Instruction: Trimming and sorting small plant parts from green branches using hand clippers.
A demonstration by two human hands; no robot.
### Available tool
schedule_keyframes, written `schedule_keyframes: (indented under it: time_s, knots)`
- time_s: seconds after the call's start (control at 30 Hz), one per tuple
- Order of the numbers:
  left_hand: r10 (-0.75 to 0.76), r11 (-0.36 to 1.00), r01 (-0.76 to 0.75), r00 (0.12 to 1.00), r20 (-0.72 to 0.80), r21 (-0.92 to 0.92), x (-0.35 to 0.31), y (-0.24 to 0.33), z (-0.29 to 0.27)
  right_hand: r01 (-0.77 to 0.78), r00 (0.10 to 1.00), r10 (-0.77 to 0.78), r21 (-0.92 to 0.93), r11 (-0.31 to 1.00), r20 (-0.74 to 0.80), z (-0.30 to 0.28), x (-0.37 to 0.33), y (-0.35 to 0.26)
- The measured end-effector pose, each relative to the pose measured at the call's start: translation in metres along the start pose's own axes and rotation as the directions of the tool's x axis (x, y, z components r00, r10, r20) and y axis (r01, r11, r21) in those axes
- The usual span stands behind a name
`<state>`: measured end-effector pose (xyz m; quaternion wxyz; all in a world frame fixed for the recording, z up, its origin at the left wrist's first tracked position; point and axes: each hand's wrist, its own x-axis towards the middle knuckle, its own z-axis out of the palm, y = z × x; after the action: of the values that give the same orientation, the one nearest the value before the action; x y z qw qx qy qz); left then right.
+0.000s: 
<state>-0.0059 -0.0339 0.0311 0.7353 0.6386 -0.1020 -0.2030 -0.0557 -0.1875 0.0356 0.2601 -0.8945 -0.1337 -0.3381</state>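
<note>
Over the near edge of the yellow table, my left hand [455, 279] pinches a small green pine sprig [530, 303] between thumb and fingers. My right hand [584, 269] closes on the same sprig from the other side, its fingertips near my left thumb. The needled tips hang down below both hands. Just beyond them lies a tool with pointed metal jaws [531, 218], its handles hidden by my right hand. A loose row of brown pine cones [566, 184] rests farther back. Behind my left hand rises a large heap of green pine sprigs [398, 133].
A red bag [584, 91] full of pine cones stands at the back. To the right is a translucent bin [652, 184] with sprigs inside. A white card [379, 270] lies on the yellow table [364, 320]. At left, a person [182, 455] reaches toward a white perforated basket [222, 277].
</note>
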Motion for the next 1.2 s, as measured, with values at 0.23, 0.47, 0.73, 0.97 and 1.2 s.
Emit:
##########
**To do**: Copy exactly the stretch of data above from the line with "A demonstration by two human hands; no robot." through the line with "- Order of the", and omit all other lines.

**Output**:
A demonstration by two human hands; no robot.
### Available tool
schedule_keyframes, written `schedule_keyframes: (indented under it: time_s, knots)`
- time_s: seconds after the call's start (control at 30 Hz), one per tuple
- Order of the numbers:

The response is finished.